4 Probability distributions

4.1 Introduction

In Bayesian statistics, probability distributions are used for two fundamentally different purposes. First, they are used to describe distributions of data. These distributions are also called data distributions. Second, probability distributions are used to express information or knowledge about parameters. Such distributions are called prior or posterior distributions. The data distributions are part of descriptive statistics, whereas prior and posterior distributions are part of inferential statistics. The usage of probability distributions for describing data does not differ between frequentist and Bayesian statistics. Classically, the data distribution is known as “model assumption”. Specifically to Bayesian statistics is the formal expression of statistical uncertainty (or “information” or “knowledge”) by prior and posterior distributions. We here introduce some of the most often used probability distributions and present how they are used in statistics.

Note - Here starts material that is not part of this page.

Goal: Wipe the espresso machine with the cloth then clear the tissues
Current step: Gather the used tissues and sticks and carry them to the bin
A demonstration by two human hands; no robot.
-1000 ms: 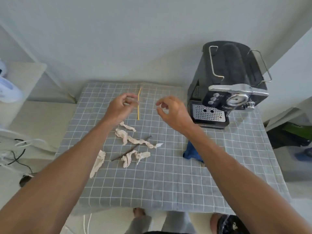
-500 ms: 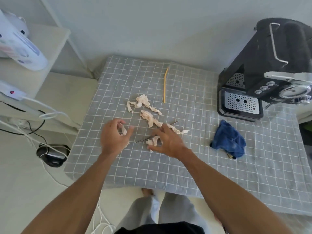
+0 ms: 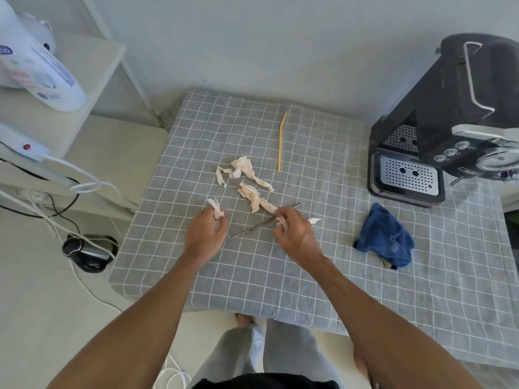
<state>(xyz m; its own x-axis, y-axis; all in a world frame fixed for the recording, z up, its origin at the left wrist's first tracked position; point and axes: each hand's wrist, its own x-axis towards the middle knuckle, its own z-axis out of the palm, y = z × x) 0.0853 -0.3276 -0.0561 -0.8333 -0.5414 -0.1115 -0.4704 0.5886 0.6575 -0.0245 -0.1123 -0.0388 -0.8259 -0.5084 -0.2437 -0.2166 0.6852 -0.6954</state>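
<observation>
Crumpled beige tissues lie mid-table: one twisted piece (image 3: 244, 171) farther back and another (image 3: 254, 198) just beyond my hands. My left hand (image 3: 206, 234) grips a small tissue scrap (image 3: 215, 206) that sticks up from its fingers. My right hand (image 3: 293, 234) pinches another tissue piece (image 3: 313, 220) beside a thin dark stick (image 3: 262, 221). The blue cloth (image 3: 386, 240) lies bunched to the right, untouched. The black espresso machine (image 3: 449, 122) stands at the back right.
A yellow straw (image 3: 280, 141) lies behind the tissues on the grey checked tablecloth (image 3: 309, 276). A white appliance (image 3: 36, 66) sits on a shelf at the left, with cables and a dark object (image 3: 90, 252) on the floor below.
My hands came down from near the straw to the tissues at mid-table. Each has closed on a tissue piece. The view has swung left and down.
</observation>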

Probability distributions are grouped into discrete and continuous distributions. Discrete distributions define for any discrete value the probability that exactly this value occurs. They are usually used as data distributions for discrete data such as counts. The function that describes a discrete distribution is called a probability function (their values are probabilities, i.e. a number between 0 and 1). Continuous distributions describe how continuous values are distributed. They are used as data distributions for continuous measurements such as body size and also as prior or posterior distributions for parameters such as the mean body size. Most parameters are measured on a continuous scale. The function that describes continuous distributions is called density function. Its values are non-negative and the area under the density function equals one. The area under a density function corresponds to probabilities. For example, the area under the density function above the value 2 corresponds to the proportion of data with values above 2 if the density function describes data, or it corresponds to the probability that the parameter takes on a value bigger than 2 if the density function is a posterior distribution.

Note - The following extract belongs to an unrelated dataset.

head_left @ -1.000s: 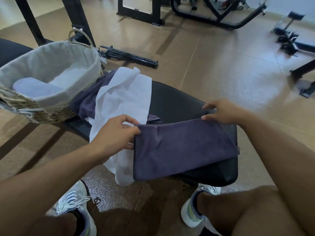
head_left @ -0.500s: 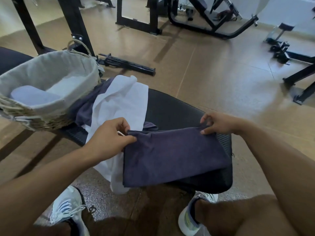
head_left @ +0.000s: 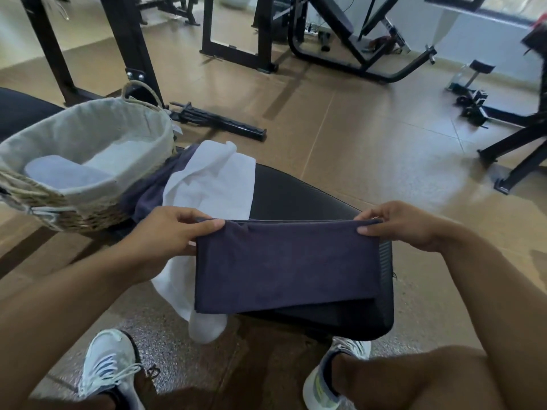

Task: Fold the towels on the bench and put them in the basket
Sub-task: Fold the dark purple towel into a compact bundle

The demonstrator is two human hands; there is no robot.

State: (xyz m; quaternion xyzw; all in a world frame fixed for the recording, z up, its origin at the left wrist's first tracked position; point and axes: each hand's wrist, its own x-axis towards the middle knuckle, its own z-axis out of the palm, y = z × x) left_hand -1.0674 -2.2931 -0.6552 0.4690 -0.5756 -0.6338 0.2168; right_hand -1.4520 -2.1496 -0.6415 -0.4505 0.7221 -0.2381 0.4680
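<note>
A folded dark purple towel [head_left: 284, 264] hangs over the near end of the black bench [head_left: 302, 190]. My left hand [head_left: 171, 232] pinches its upper left corner and my right hand [head_left: 399, 224] pinches its upper right corner, holding the top edge taut above the pad. A white towel [head_left: 213, 182] lies unfolded on the bench to the left and drapes off the edge. Another dark purple towel [head_left: 154, 190] lies partly under it. The woven basket [head_left: 88, 125] with a grey liner stands at the far left and holds a folded pale towel [head_left: 62, 174].
My two feet in white sneakers [head_left: 109, 365] rest on the floor on either side of the bench end. A black bar attachment [head_left: 219, 122] lies on the floor behind the basket. Black gym machine frames [head_left: 340, 48] stand at the back and right.
Both hands have lifted the towel's top edge off the pad and drawn it toward me, so the towel now hangs straighter. The view has tilted up.
</note>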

4.2 Discrete distributions

4.2.1 Bernoulli distribution

Bernoulli distributed data take on the exact values 0 or 1. The value 1 occurs with probability $p$.

$x \sim Bernoulli(p)$

The probability function is $p(x) = p^x(1-p)^{1-x}$. The expected value is $E(x) = p$ and the variance is $Var(x) = p(1-p)$.

The flipping experiment of a fair coin produces Bernoulli distributed data with $p=0.5$ if head is taken as one and tail is taken as zero. The Bernoulli distribution is usually used as a data model for binary data such as whether a nest box is used or not, whether a seed germinated or not, whether a species occurs or not in a plot etc.

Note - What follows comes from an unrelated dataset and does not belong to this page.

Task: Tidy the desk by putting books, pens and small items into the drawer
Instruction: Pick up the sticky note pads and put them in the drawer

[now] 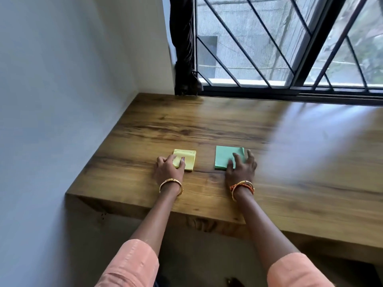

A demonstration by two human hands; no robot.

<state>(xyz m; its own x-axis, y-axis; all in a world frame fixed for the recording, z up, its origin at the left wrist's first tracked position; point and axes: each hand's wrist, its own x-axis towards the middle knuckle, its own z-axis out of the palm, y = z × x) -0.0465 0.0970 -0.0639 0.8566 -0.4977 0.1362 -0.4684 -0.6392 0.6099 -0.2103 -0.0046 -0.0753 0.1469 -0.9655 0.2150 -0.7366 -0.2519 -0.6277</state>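
Wooden desk (228, 125) by barred window (290, 42); left grip (169, 169) curled round yellow pad (187, 162), right grip (241, 168) flat on green pad (223, 157).

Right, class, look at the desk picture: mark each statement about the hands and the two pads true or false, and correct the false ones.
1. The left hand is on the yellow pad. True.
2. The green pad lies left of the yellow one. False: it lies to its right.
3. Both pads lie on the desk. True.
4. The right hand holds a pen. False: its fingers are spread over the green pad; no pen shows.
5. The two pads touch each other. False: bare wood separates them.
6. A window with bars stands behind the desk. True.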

4.2.2 Binomial distribution

The binomial distribution describes the number of ones among a predefined number of Bernoulli trials. For example, the number of heads among 20 coin flips, the number of used nest boxes among the 50 nest boxes of the study area, or the number of seed that germinated among the 10 seeds in the pot. Binomially distributed data are counts with an upper limit ($n$).

$x \sim binomial(p,n)$

The probability function is $p(x) = {n\choose x} p^x(1-p)^{(n-x)}$. The expected value is $E(x) = np$ and the variance is $Var(x) = np(1-p)$.

Two examples of a binomial distribution. size: number of trials (the argument in the corresponding R function, for example in rbinom, is called size). p: success probability.

Figure 4.1: Two examples of a binomial distribution. size: number of trials (the argument in the corresponding R function, for example in rbinom, is called size). p: success probability.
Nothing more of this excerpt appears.